Siska mendadak maju ke arah guru Bakri sambil membawa bunga.

“Bunga ini sudah kami siapkan untuk bapak.”

Guru Bakri menerimanya dan mengucapkan terima kasih. Dan dia mulai meitikkan air mata saat Siska mengucapkan, “Kami juga sayang kepada pak guru.” Lalu siswa lain turut bergerombol menghampiri. Hampir semua menangis. Menangis karena bahagia.

Pak Kepsek memandang drama itu dari posisinya. Begitu indahnya pembelajaran yang dilakukan secara akrab antara guru dan siswa. Begitu indahnya jika rasa sayang telah melebihi batas-batas profesionalisme bisnis semata. Diam-diam pak Kepsek mengusap air matanya.

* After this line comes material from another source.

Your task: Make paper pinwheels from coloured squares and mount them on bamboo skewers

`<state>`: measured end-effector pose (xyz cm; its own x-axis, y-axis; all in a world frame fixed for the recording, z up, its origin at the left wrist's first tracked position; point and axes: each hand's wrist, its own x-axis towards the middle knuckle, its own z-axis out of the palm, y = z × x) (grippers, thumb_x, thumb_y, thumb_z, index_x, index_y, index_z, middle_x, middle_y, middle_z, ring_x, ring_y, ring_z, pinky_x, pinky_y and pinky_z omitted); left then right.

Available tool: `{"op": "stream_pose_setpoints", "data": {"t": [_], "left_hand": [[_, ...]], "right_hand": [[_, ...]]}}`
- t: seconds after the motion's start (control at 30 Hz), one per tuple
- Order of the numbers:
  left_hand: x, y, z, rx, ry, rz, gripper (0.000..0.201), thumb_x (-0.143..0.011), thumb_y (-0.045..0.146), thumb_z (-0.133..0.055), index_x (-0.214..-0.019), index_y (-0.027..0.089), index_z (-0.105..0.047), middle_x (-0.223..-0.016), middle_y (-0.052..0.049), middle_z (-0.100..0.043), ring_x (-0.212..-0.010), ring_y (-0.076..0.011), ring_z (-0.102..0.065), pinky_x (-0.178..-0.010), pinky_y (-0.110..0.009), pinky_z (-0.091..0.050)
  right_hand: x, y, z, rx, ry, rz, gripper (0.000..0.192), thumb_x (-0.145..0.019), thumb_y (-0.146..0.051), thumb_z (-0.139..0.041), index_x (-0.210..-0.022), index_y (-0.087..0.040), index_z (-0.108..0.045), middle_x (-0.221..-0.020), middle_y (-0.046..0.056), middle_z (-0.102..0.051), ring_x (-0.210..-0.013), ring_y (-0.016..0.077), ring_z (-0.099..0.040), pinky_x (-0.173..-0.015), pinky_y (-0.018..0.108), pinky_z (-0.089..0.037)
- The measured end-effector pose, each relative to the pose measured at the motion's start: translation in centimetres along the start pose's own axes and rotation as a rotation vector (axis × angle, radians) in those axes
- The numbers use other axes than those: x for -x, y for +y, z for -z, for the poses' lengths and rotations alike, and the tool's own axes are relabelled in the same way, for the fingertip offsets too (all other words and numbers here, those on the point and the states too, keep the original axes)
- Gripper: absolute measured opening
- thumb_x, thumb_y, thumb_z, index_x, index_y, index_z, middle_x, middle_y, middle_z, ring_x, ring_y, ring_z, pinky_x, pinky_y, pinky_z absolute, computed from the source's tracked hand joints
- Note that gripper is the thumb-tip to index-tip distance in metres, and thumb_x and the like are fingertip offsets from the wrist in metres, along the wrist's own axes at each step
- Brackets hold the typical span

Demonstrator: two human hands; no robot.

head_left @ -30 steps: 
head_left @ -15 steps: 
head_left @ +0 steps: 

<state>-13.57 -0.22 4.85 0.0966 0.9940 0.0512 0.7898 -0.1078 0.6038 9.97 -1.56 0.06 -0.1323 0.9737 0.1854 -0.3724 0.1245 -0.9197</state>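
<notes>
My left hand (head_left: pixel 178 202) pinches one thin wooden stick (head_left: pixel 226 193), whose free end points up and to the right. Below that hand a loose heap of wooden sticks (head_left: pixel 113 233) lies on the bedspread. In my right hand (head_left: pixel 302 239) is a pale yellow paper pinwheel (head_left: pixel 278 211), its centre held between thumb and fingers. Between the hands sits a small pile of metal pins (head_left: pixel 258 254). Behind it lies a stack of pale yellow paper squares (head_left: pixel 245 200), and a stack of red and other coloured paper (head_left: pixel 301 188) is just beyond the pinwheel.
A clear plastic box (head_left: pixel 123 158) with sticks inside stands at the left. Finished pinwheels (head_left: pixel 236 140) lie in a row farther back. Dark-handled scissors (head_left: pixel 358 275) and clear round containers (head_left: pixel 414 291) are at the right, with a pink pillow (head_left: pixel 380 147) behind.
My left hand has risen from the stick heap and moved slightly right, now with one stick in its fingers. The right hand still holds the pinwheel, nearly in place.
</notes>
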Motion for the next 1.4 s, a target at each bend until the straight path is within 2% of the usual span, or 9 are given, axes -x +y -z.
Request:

Bakri, bukan sekedar sosok yang ada dalam mimpi. Dia ada dan tersebar di balik tembok-tembok sekolah. Dia mengabdi, dia berkarya dan dia yang menjadi lokomotif pembawa gerbong-gerbong perubahan anak bangsa..

Dan para siswa itu, meski mereka cuma dari golongan akar rumput, tapi mereka memiliki kekuatan ang sulit diukur, apalagi jika hanya diukur oleh kenaifan uang. Beri mereka kesempatan, maka akan kita dengar bahwa teriakan mereka sangat nyalang!